_WORK ITEM_
Without the pictures, can you quote each line below exactly?

_DATA EXCERPT_
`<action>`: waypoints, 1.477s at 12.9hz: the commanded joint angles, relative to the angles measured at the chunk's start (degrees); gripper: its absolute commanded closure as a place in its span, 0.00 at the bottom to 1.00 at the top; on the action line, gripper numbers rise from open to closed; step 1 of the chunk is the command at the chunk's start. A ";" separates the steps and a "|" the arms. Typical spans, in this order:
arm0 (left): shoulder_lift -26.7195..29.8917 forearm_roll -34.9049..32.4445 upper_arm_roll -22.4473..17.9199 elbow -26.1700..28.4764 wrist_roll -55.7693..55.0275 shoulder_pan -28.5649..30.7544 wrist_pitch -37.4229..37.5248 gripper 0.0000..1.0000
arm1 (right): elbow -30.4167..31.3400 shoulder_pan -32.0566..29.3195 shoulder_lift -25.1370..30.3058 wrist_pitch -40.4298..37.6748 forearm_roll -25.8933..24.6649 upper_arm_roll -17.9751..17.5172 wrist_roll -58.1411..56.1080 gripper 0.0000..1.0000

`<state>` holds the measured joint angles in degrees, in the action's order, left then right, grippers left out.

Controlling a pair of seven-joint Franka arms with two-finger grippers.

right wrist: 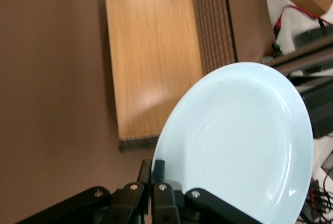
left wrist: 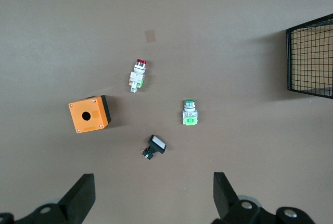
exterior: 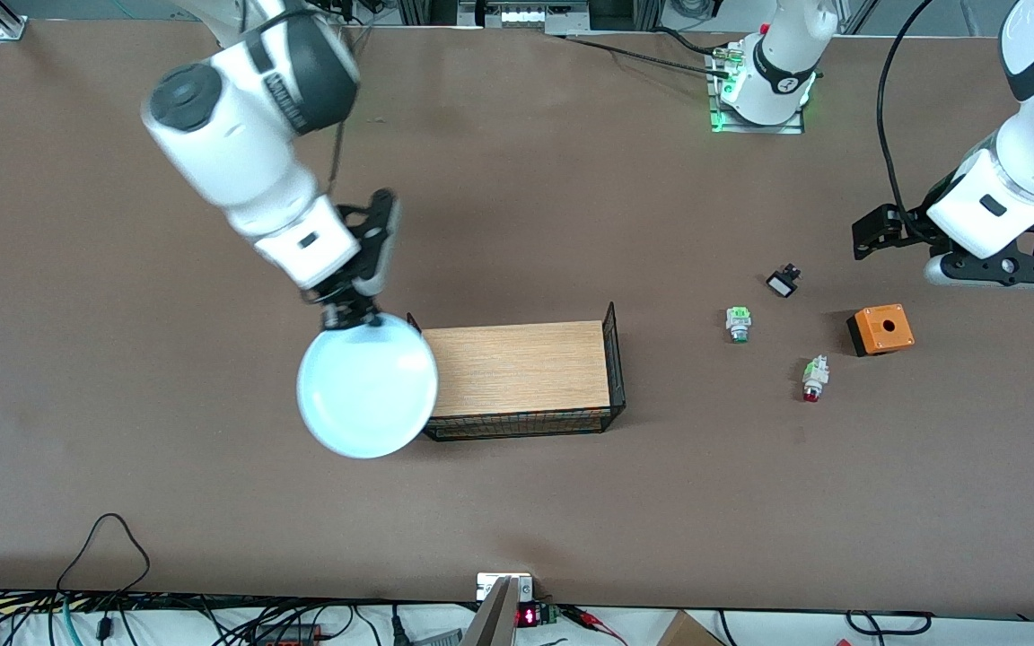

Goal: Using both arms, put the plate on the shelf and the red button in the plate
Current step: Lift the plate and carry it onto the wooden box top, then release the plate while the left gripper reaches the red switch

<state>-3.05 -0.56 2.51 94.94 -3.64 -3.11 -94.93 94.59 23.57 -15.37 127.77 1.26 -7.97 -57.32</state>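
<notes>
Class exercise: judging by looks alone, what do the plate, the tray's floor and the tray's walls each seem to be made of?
The plate, held by the right gripper: probably glazed ceramic or melamine; pale blue, glossy, with reflections and faint concentric rings.
The tray floor: wood or wood-look laminate; visible grain, satin sheen.
The tray walls: thin black wire mesh, likely coated metal.

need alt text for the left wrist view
Open left gripper over a brown table with a tiny red-capped white push-button switch, a green-capped switch, a small black-and-white part, an orange box with a hole and a black wire basket's corner.
</notes>
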 commanded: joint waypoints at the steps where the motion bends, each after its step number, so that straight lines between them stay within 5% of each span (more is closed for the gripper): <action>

_OUTPUT FOR THIS EXERCISE_
`<action>`: waypoints, 1.477s at 12.9hz: the commanded joint angles, relative to the angles measured at the chunk's start (degrees); gripper: its absolute commanded closure as a place in its span, 0.00 at the bottom to 1.00 at the top; on the action line, gripper numbers rise from open to closed; step 1 of the chunk is the command at the chunk's start. A ";" separates the steps and a "|" the arms. Typical spans, in this order:
arm0 (left): shoulder_lift -26.7195..29.8917 forearm_roll -34.9049..32.4445 upper_arm_roll -22.4473..17.9199 elbow -26.1700..28.4764 wrist_roll -55.7693..55.0275 shoulder_pan -28.5649..30.7544 wrist_pitch -37.4229..37.5248 gripper 0.0000..1.0000
arm1 (right): elbow -30.4167..31.3400 shoulder_pan -32.0566..29.3195 shoulder_lift -25.1370..30.3058 wrist_pitch -40.4298..37.6748 forearm_roll -25.8933..24.6649 upper_arm_roll -17.9751..17.5172 wrist_roll -58.1411..56.1080 gripper 0.0000..1.0000

`<state>` holds the measured joint angles in degrees, in the action's order, left then right, grippers left out.

Controlling a pair of seven-joint Franka arms with two-finger grippers.

right wrist: 
left wrist: 
exterior: 

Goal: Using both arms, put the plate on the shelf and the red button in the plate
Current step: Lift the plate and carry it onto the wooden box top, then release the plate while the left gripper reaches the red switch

<state>-3.05 -0.56 2.51 94.94 -3.64 -3.11 -94.93 94.59 23.57 -15.37 127.77 1.26 -7.97 -57.32</state>
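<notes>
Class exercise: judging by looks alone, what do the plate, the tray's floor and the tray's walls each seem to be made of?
The plate, held by the right gripper: probably glazed ceramic or melamine; pale blue, glossy, with reflections and faint concentric rings.
The tray floor: wood or wood-look laminate; visible grain, satin sheen.
The tray walls: thin black wire mesh, likely coated metal.

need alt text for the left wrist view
Open left gripper over a brown table with a tiny red-capped white push-button switch, a green-capped switch, a small black-and-white part, an orange box with a hole and a black wire basket's corner.
</notes>
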 commanded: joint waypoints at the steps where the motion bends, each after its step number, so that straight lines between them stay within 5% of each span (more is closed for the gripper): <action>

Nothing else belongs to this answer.